Active involvement: putting the UNCRPD into practice
In Sweden, the predominant form of active involvement of persons with disabilities in decision-making processes – as required by the UNCRPD – remains the local disability council. Yet this model has limitations that are becoming increasingly apparent, a new Funka report shows.
Funka has recently conducted a study of how local authorities in Skåne county in southern Sweden actively involve persons with disabilities in decisions on issues that affect them. Such involvement, long demanded by the disability rights movement, has been codified in international law through the UN Convention on the Rights of Persons with Disabilities (UNCRPD).
For the past several decades, Swedish public authorities have sought to meet demands for involvement through so-called disability councils: permanent advisory bodies where decision-makers meet with representatives of disabled persons’ organisations to discuss various issues. But are the disability councils fit for purpose in the current context? Funka’s report investigates this and other questions.
To create a truly inclusive society, it’s absolutely essential that the disability rights movement can affect political decisions says Emma Melander Borg of the County Administrative Board of Skåne, which assigned Funka to carry out this study. But both the municipalities and the disabled persons’ organisations indicate that there are major gaps in this regard. We don’t know enough about how active involvement can be achieved and developed.

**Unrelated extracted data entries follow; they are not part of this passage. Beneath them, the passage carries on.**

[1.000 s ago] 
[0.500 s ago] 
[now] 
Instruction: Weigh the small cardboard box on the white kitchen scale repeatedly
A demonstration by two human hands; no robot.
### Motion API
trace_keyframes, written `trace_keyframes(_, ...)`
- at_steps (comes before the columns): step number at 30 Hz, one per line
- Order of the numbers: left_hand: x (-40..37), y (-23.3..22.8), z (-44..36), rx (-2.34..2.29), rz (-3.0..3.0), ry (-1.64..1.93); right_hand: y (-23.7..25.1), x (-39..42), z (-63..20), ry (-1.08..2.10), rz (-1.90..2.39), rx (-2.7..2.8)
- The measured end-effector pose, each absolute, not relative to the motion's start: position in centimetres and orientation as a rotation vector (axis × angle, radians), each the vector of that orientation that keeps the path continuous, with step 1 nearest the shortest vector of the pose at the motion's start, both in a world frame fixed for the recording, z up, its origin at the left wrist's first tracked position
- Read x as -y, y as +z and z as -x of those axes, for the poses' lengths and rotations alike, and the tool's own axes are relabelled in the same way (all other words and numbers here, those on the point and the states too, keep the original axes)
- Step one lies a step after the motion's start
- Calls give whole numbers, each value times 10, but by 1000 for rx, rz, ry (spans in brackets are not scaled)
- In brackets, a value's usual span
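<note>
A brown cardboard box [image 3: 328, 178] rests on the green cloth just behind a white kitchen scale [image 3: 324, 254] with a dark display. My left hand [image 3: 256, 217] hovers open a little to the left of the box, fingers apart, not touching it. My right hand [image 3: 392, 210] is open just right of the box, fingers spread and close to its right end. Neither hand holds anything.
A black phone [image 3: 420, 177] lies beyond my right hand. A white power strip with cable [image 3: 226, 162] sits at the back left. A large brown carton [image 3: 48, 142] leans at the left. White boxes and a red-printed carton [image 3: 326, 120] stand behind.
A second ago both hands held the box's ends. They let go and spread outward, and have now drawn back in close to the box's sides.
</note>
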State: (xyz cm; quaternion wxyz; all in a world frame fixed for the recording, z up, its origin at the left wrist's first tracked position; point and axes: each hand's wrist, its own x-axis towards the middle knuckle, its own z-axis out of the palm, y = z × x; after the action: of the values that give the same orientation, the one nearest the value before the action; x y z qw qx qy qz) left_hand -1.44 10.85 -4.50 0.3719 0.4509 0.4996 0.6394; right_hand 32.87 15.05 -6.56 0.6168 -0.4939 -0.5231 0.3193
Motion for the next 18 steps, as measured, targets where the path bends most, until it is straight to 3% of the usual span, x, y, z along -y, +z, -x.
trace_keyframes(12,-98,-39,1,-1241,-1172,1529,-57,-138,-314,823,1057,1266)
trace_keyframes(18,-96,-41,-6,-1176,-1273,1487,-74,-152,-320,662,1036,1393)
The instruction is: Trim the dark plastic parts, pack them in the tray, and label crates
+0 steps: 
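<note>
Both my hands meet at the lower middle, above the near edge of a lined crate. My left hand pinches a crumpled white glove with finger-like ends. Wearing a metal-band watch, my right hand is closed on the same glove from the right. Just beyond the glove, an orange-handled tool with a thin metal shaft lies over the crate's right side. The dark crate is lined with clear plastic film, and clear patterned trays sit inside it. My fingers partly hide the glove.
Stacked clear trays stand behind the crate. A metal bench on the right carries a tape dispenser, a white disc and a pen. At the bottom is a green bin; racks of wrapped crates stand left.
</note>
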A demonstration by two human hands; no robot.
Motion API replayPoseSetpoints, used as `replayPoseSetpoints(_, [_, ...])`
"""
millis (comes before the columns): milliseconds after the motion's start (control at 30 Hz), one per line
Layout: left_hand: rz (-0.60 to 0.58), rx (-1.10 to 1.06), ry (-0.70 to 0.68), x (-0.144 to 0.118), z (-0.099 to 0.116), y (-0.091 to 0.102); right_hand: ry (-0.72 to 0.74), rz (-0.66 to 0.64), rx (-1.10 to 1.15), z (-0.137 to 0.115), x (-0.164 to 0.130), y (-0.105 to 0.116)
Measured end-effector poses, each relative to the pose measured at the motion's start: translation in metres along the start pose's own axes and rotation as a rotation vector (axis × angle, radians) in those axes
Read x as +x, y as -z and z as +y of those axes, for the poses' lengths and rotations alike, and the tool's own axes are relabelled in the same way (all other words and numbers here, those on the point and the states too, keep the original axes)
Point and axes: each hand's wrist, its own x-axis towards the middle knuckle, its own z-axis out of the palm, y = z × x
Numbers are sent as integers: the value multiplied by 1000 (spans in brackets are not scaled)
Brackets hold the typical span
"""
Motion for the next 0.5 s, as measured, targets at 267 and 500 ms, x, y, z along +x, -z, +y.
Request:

The study looked at both the general situation in Skåne county and at a few specific municipalities that go about active involvement in unorthodox ways.
It was important to us that we studied not just the baseline solutions but also the more unusual cases, says Emil Gejrot, lead researcher for Funka on the assignment.
Funka’s study showed that the traditional disability council remains the principal way in which persons with disabilities are involved in local decision-making processes in Skåne, as it is elsewhere in Sweden. But the disability councils are not without flaws. The councils rarely manage to bring in additional perspectives on disability issues – such as children’s rights or gender equality – and not all groups of disabled persons have an equal voice. Furthermore, almost all disability councils are facing the challenge of falling levels of engagement in civil society organisations.
Many decision-makers in Skåne now feel that they need to find other ways of involving persons with disabilities, says Emil Gejrot. Doubtlessly, there’s much that can be done, not least by making greater use of digital tools. We think such innovation should be welcomed – provided it occurs on the terms of persons with disabilities themselves.
The County Administrative Board of Skåne will use the report in their continued work to advise and support local authorities in their efforts to implement the national disability strategy.
Funka’s report is valuable because it provides recommendations for work in a relatively unexplored field, says Emma Melander Borg. These recommendations will point the municipalities towards some possible paths forward.